Work item: Write out the listing again, exactly as it appears below.

Data:
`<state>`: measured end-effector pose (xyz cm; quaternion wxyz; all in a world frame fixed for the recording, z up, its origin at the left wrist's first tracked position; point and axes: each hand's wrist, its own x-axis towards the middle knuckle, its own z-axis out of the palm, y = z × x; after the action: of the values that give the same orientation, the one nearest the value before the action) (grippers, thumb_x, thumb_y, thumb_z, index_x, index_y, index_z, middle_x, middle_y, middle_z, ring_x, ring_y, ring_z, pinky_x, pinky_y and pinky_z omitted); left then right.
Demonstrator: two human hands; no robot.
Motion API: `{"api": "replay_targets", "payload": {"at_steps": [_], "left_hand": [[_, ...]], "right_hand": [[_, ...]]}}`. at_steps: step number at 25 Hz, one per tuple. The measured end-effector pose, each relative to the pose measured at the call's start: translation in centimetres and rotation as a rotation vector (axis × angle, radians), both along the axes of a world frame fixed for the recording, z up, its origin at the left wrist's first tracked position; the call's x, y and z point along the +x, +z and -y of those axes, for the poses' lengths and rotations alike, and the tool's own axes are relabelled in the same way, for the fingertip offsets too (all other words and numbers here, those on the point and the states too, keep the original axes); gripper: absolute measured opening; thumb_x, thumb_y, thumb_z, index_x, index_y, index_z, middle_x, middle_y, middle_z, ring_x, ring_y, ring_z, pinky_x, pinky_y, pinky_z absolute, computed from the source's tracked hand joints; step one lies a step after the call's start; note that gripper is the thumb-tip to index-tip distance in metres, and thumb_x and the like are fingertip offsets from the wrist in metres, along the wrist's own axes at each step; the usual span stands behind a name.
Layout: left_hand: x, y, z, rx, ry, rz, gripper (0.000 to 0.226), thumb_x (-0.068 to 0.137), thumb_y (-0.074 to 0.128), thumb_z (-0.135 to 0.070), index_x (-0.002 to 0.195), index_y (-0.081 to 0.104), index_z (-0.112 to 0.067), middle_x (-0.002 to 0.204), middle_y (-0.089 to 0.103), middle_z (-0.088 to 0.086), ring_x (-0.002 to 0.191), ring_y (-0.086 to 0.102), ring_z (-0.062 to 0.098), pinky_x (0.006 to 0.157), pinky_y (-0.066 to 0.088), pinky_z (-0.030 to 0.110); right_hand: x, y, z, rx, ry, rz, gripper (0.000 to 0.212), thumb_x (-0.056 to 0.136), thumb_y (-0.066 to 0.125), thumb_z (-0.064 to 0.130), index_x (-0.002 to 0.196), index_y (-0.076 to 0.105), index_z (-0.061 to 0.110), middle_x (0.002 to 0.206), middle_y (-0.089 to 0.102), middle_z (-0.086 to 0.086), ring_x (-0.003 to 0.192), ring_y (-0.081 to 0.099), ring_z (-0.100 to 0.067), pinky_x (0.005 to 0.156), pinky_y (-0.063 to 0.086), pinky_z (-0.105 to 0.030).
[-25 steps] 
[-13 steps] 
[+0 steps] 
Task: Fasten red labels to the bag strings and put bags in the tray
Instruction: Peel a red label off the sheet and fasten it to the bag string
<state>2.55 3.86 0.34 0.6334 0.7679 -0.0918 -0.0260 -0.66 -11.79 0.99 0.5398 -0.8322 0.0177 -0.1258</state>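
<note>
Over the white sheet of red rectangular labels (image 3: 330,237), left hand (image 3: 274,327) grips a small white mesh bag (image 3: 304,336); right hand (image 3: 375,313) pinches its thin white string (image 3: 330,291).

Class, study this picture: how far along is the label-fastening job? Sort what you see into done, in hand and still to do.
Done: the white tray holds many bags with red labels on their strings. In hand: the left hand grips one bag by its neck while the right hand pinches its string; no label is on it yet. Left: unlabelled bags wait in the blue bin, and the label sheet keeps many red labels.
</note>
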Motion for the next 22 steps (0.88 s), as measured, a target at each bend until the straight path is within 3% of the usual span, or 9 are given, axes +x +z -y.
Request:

Result:
`<state>`: measured end-effector pose (xyz cm; quaternion wxyz; all in a world frame fixed for the recording, z up, its origin at the left wrist's first tracked position; point and axes: each hand's wrist, its own x-axis towards the middle knuckle, its own z-axis out of the palm, y = z × x; after the action: of the values that give the same orientation, the one nearest the value before the action) (grippers, thumb_x, thumb_y, thumb_z, index_x, index_y, index_z, middle_x, middle_y, middle_z, ring_x, ring_y, ring_z, pinky_x, pinky_y and pinky_z omitted); left then right.
Demonstrator: two human hands; no robot.
Motion API: `{"api": "replay_targets", "payload": {"at_steps": [_], "left_hand": [[_, ...]], "right_hand": [[_, ...]]}}`. at_steps: step number at 25 Hz, one per tuple. The measured end-effector pose, each relative to the pose measured at the call's start: translation in centimetres and rotation as a rotation vector (axis × angle, radians), both along the axes of a world frame fixed for the recording, z up, its origin at the left wrist's first tracked position; the call's x, y and z point along the +x, +z and -y of those axes, for the poses' lengths and rotations alike, and the tool's own axes are relabelled in the same way, for the fingertip offsets too (all other words and numbers here, those on the point and the states too, keep the original axes); gripper: absolute measured opening; thumb_x, thumb_y, thumb_z, index_x, index_y, index_z, middle_x, middle_y, middle_z, ring_x, ring_y, ring_z, pinky_x, pinky_y, pinky_z absolute, computed from the source's tracked hand joints; step one lies a step after the call's start; note that gripper is the thumb-tip to index-tip distance in metres, and thumb_x and the like are fingertip offsets from the wrist in metres, along the wrist's own axes at each step; the usual span stands behind a name.
Layout: left_hand: x, y, z, rx, ry, rz, gripper (0.000 to 0.226), thumb_x (-0.068 to 0.137), thumb_y (-0.074 to 0.128), thumb_z (-0.135 to 0.070), index_x (-0.002 to 0.195), index_y (-0.081 to 0.104), index_z (-0.112 to 0.067), middle_x (-0.002 to 0.204), middle_y (-0.089 to 0.103), middle_z (-0.088 to 0.086), ring_x (-0.002 to 0.191), ring_y (-0.086 to 0.102), ring_z (-0.062 to 0.098), pinky_x (0.006 to 0.157), pinky_y (-0.066 to 0.088), pinky_z (-0.030 to 0.110); right_hand: x, y, z, rx, ry, rz, gripper (0.000 to 0.212), thumb_x (-0.056 to 0.136), thumb_y (-0.066 to 0.125), thumb_z (-0.064 to 0.130), index_x (-0.002 to 0.196), index_y (-0.076 to 0.105), index_z (-0.061 to 0.110), middle_x (0.002 to 0.206), middle_y (-0.089 to 0.102), middle_z (-0.086 to 0.086), ring_x (-0.003 to 0.192), ring_y (-0.081 to 0.099), ring_z (-0.100 to 0.067), pinky_x (0.005 to 0.156), pinky_y (-0.063 to 0.086), pinky_z (-0.105 to 0.030).
[-25 steps] 
[-13 steps] 
[+0 steps] 
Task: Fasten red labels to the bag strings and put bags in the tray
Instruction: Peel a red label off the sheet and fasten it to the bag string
<state>2.55 3.86 0.34 0.6334 0.7679 -0.0918 -0.0260 -0.66 -11.79 0.99 0.5398 -0.8322 0.0177 -0.1258</state>
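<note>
Over the white sheet of red rectangular labels (image 3: 330,237), left hand (image 3: 274,327) grips a small white mesh bag (image 3: 304,336); right hand (image 3: 375,313) pinches its thin white string (image 3: 330,291).

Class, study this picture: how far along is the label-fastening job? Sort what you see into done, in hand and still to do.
Done: the white tray holds many bags with red labels on their strings. In hand: the left hand grips one bag by its neck while the right hand pinches its string; no label is on it yet. Left: unlabelled bags wait in the blue bin, and the label sheet keeps many red labels.
</note>
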Motion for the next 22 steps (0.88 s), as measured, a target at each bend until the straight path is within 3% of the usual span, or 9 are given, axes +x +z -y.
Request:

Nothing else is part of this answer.